Political and Economic Leaders Criticize Suspension of Pension Reform in France
Political and economic leaders in France react critically to the suspension of pension reform, calling for elections and warning of financial and regulatory consequences.
- • Marine Le Pen predicts the Lecornu government will not last and calls for elections.
- • Le Pen proposes an alternative pension reform with retirement at 60 years after 40 years of work.
- • Patrick Martin blames the Socialist Party for imposing pension reform suspension until 2027.
- • Martin warns of billions in financial costs and burdensome new taxation and regulations.
- • Both political and economic leaders express skepticism and caution about future reforms and government stability.
Key details
The suspension of the controversial pension reform in France has sparked strong political and economic reactions, with key figures expressing criticism and uncertainty over the government's future.
Marine Le Pen, leader of the Rassemblement National deputies, predicted the Lecornu II government’s tenure would be short-lived. In an interview on France Inter, Le Pen condemned other parties, including the Socialist Party (PS) and Les Républicains (LR), for failing to censor the government despite the suspension. She called for elections as the ultimate solution to the political crisis, emphasizing the sovereignty of the French people. Le Pen remains skeptical about motions of censure, doubting their likelihood of unseating the government but envisaging a dissolution within months if new elections are not triggered soon.
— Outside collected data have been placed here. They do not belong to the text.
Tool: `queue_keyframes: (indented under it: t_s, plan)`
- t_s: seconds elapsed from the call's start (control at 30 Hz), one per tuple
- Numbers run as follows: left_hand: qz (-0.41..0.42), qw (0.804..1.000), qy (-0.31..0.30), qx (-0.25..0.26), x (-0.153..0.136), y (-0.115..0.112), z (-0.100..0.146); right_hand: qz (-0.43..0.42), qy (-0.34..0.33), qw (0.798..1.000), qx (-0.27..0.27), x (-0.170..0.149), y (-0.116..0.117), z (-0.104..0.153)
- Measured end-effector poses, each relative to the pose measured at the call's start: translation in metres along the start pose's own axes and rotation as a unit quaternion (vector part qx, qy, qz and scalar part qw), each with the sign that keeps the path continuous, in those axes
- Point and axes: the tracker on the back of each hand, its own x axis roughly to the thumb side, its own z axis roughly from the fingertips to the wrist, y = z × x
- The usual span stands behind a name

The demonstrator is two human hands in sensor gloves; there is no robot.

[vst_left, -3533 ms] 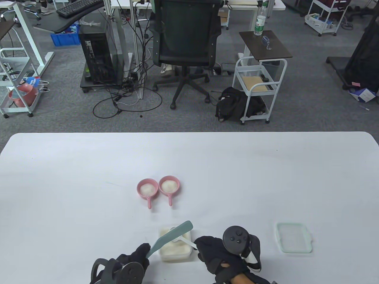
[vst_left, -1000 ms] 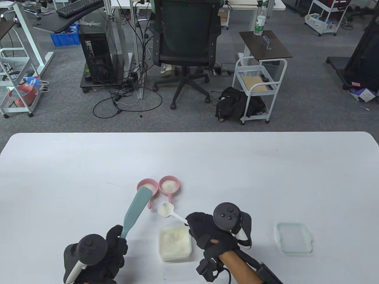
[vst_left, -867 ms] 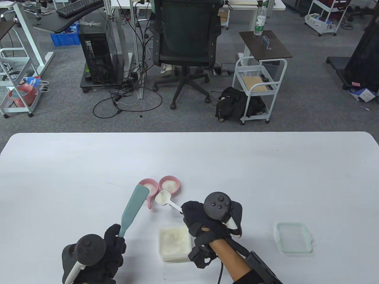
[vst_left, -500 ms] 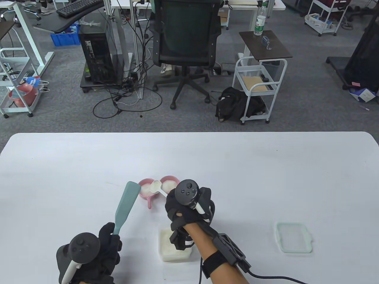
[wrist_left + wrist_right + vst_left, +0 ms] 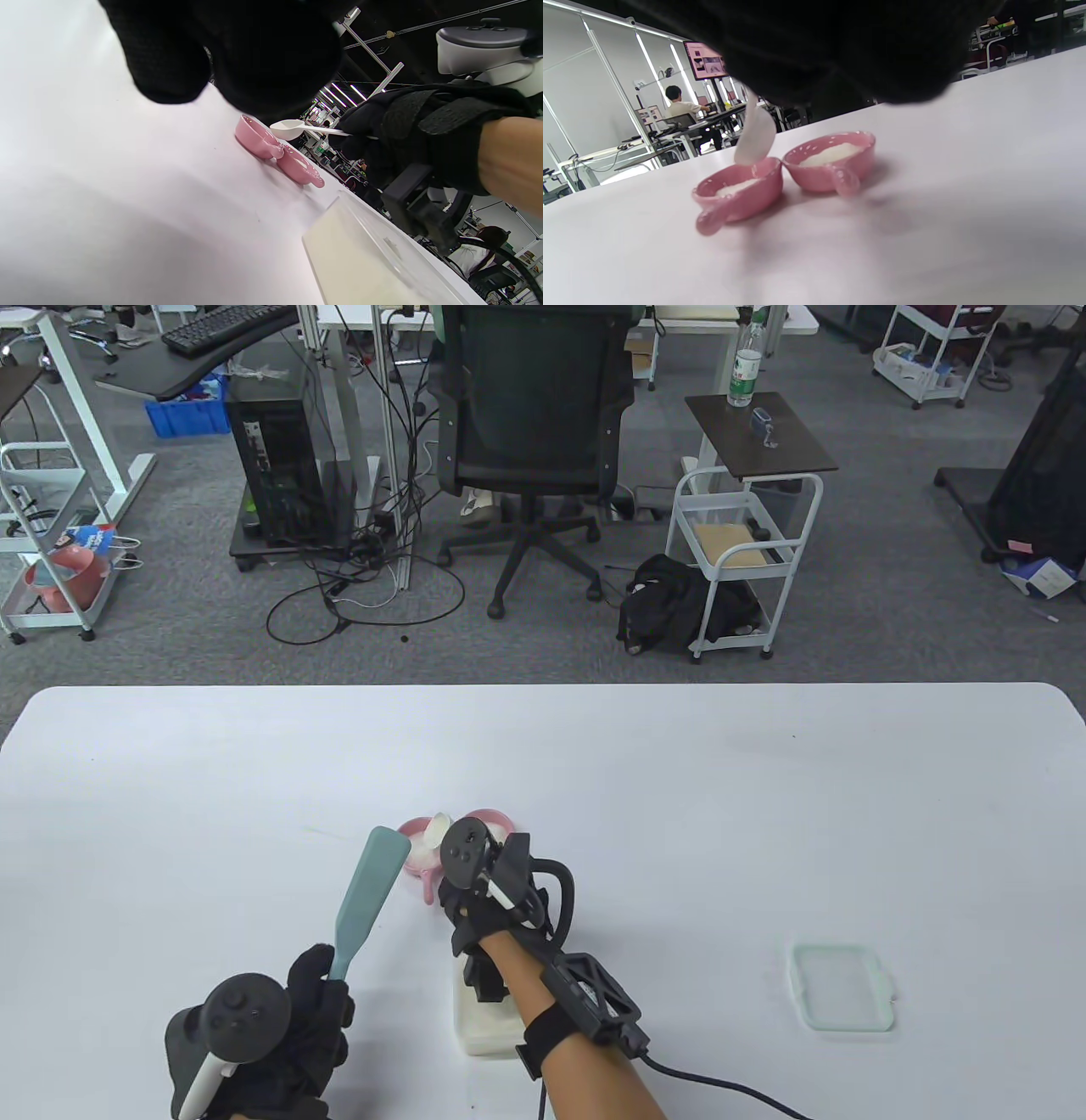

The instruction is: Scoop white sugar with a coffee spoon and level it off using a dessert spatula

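My right hand (image 5: 459, 902) pinches the handle of the white coffee spoon (image 5: 439, 829). The spoon's bowl is tipped on edge over the left pink dish (image 5: 414, 855). In the right wrist view the spoon (image 5: 755, 136) hangs steeply just above that dish (image 5: 742, 188), which holds white sugar. The right pink dish (image 5: 831, 159) also holds sugar. My left hand (image 5: 317, 982) grips the handle of the teal dessert spatula (image 5: 370, 889), blade raised and pointing toward the dishes, apart from them. The white sugar container (image 5: 481, 1027) lies partly hidden under my right forearm.
A clear lid (image 5: 842, 999) with a greenish rim lies at the right of the white table (image 5: 764, 814). The two pink dishes (image 5: 275, 152) stand side by side, handles toward me. Beyond the table's far edge are an office chair and a cart.
My right hand carried the spoon from over the sugar container forward to the left pink dish and tipped it on edge. My left hand drew the spatula back left, away from the container.
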Motion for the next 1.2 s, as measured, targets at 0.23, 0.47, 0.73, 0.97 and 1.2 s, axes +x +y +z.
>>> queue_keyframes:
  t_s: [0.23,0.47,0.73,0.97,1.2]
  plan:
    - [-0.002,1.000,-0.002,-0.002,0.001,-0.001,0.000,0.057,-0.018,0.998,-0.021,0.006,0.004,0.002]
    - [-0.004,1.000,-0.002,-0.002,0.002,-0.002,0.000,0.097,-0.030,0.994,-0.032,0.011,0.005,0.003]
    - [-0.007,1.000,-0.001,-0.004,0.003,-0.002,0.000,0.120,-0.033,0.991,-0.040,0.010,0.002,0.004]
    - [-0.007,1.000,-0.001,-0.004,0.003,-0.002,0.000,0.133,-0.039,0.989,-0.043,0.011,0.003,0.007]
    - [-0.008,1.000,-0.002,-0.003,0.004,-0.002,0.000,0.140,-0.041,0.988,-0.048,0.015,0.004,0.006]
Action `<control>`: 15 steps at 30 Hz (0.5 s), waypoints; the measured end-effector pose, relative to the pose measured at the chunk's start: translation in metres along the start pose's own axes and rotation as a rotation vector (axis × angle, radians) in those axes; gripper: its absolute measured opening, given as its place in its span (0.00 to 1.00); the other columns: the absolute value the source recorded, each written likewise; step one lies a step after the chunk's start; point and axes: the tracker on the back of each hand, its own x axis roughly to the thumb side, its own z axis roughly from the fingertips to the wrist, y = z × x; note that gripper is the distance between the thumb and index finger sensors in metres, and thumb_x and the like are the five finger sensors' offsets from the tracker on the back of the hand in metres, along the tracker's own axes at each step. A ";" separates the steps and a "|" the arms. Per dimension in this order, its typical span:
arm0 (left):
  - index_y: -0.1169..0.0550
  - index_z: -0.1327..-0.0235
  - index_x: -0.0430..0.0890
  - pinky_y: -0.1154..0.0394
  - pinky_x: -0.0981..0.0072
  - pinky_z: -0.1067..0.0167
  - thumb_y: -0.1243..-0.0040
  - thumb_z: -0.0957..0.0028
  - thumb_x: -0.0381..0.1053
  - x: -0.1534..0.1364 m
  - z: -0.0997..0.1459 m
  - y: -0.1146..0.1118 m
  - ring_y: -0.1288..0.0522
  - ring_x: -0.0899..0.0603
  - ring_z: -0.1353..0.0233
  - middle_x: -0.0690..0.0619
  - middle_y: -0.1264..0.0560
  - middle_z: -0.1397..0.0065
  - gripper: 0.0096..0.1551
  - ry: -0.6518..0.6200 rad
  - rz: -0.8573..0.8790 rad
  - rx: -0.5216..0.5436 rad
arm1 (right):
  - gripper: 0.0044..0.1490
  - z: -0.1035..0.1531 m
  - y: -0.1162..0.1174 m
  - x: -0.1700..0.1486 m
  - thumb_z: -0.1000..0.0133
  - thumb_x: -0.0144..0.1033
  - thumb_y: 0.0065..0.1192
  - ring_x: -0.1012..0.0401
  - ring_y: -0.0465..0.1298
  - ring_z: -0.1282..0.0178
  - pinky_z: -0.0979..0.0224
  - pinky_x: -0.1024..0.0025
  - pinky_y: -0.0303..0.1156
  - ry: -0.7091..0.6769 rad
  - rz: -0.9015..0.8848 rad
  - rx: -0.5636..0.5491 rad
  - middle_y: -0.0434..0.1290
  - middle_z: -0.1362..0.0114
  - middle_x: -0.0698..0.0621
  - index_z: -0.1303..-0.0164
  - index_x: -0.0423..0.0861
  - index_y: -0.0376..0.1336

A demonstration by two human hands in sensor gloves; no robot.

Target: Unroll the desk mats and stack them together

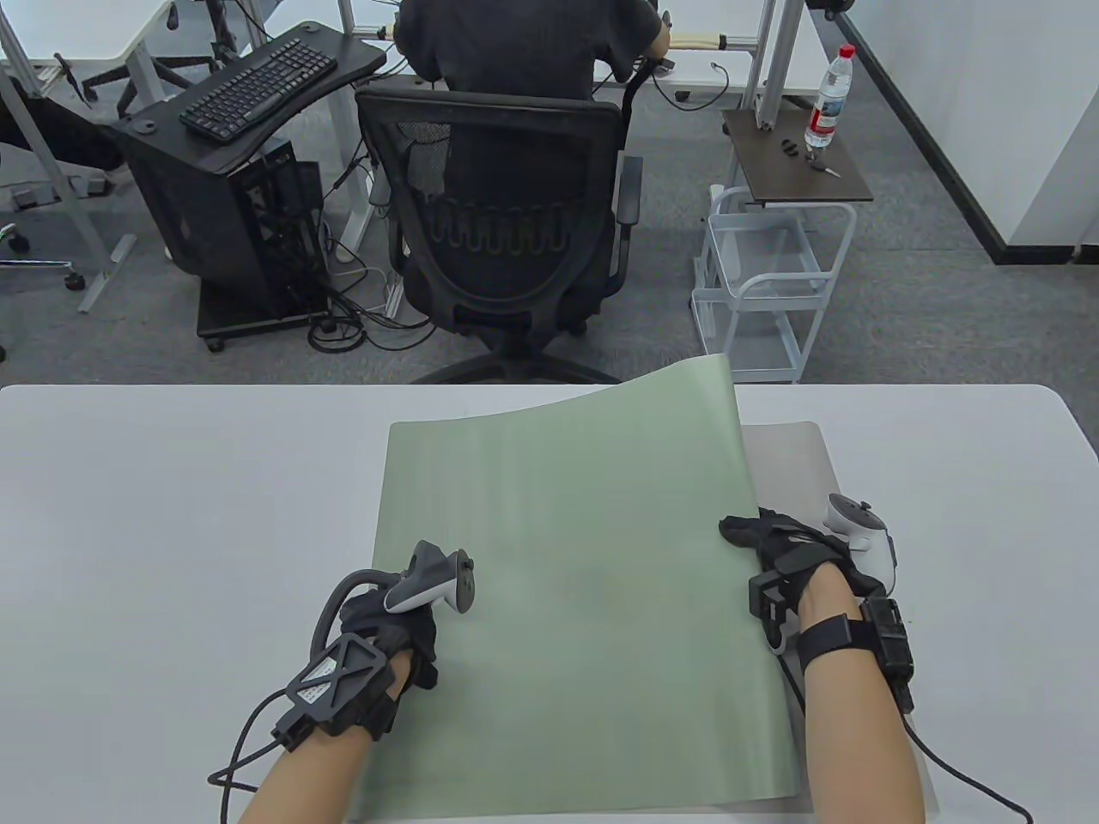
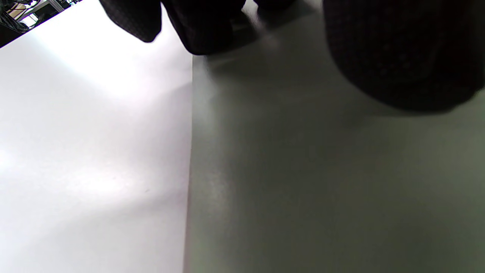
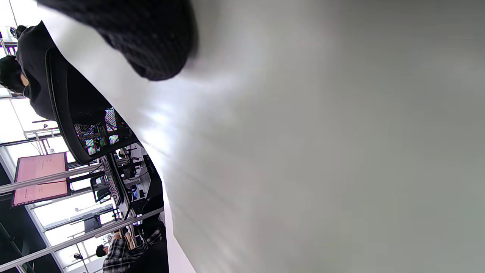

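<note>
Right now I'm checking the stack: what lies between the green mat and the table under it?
A grey mat lies between the green mat and the table; the table view shows its edge at the green mat's right side.

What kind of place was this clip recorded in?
Likely an office or lab workspace: a seated person in a mesh office chair, a keyboard on a desk, and a white table holding the green mat.
</note>
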 end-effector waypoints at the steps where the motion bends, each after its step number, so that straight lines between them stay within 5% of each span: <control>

She proposed an alternative pension reform featuring retirement at 60 years after 40 years of contributions, which she argues is financially sustainable. Additionally, she opposed the Zucman tax on professional assets and expressed cautious openness to collaboration with LR deputies under certain conditions. (Source: 101427)
From the economic perspective, Patrick Martin, president of Medef, sharply criticized the PS for having disproportionate influence that contributed to the reform’s suspension until 2027. Speaking on Radio Classique, Martin warned that the financial consequences would be severe, with billions of euros needing to be sourced from elsewhere starting 2026. He also criticized recent budget proposals, highlighting potentially burdensome taxation on family holding companies and the risk of overwhelming bureaucratic regulations that could destabilize entrepreneurs. Martin voiced hesitation regarding participation in any new social conference if it were to replay past failures where Medef was unfairly blamed despite its cooperation. He suggested an ideal pension system would combine public, independent, and salaried frameworks, building on prior legislation before the COVID-19 pandemic. (Source: 101483)
Taken together, these perspectives underscore deep divisions and challenges facing the Lecornu government following the pension reform suspension. Calls for elections and alternative reform plans from political opposition contrast sharply with business leaders' concerns about the financial and regulatory fallout, highlighting ongoing turmoil in France’s pension and political landscape.